The limits we set arise from two areas of importance: not hurting oneself or others, and respecting everything in the physical environment. We also set up the environment to minimize the necessity of limits, and share control with the children in the decision making process.

In disciplining a child, our primary goal is to support the child in developing awareness in these two areas and then establishing effective inner discipline or self control. This reduces their dependence on adult-imposed control. Since developing inner discipline is our primary objective, setting limits is treated as a learning process. If a child's behavior is inappropriate or unsafe, an educative consequence appropriate to the behavior, age, and individual child, is applied.

Our first course of action is positive redirection (for instance a child may simply be directed to another activity) and facilitation of win-win problem solving. Generally these two approaches are successful. If they are not, other strategies are utilized, which may include removing a child from an area or limiting access to materials for a brief time until the child is more in control and able to respond to or follow safety guidelines.

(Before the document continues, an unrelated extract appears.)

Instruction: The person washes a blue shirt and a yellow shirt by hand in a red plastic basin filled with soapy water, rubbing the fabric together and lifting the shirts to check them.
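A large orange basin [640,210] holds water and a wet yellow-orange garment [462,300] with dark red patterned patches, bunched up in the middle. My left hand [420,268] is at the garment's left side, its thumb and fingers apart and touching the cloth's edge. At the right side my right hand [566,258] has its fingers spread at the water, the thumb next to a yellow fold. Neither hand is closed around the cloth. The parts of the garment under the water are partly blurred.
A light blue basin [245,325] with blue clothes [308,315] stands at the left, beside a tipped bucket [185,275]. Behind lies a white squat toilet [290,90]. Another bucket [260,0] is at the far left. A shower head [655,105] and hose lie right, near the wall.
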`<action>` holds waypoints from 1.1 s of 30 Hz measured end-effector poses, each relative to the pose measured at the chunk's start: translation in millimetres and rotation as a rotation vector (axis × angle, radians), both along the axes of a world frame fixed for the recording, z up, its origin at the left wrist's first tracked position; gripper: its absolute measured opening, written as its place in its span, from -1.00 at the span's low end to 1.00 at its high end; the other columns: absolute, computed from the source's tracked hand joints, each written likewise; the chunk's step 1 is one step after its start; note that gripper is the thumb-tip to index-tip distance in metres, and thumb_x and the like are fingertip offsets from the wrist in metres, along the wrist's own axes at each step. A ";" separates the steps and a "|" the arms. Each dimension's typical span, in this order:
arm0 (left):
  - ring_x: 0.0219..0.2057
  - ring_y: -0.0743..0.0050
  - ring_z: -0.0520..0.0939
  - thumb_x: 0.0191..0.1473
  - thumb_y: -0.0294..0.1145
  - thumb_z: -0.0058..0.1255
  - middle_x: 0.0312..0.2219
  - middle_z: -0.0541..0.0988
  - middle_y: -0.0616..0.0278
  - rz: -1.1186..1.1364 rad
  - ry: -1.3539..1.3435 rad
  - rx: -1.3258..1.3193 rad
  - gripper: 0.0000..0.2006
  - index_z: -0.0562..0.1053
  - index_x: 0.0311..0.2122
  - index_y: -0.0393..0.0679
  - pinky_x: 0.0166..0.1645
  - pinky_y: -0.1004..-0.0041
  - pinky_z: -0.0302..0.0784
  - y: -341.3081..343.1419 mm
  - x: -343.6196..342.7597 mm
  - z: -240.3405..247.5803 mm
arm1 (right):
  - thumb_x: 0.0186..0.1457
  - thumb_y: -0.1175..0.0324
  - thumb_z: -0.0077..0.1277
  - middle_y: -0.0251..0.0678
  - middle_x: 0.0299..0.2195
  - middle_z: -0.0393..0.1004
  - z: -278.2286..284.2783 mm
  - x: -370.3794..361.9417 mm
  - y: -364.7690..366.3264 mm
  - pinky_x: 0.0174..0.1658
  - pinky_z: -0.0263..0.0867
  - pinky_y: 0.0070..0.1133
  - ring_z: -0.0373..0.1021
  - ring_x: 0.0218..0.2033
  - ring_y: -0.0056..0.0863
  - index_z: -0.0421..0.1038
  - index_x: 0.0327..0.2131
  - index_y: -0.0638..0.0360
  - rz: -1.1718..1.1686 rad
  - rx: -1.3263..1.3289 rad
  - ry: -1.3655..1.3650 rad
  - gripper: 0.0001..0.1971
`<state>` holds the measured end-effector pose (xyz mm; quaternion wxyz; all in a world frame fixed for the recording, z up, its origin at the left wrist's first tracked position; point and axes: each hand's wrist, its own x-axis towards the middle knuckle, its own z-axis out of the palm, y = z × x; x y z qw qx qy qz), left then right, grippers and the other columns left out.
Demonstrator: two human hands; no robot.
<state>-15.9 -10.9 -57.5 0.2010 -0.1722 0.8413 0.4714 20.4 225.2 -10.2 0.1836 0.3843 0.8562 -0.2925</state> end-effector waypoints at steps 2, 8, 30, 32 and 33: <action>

Toddlers and two-year old children receive many messages and reminders from the teachers regarding what is appropriate and safe. Children who are four and five years old may receive time away, or calming down time, sometimes known as time-out. Time-out is not a punishment and is not intended to be humiliating. It is used as a mechanism to assist the child in calming down, reassessing the situation, and re-establishing some inner control. It also provides the teacher and child an opportunity to talk about feelings. Ideally, the child determines the length of time-out by letting the teacher know she/ he feels ready to participate in an appropriate manner.

At no time will a child ever be struck, roughly handled, verbally abused, or demeaned as a disciplinary measure. We are happy to discuss our philosophy of developing internal discipline with you individually.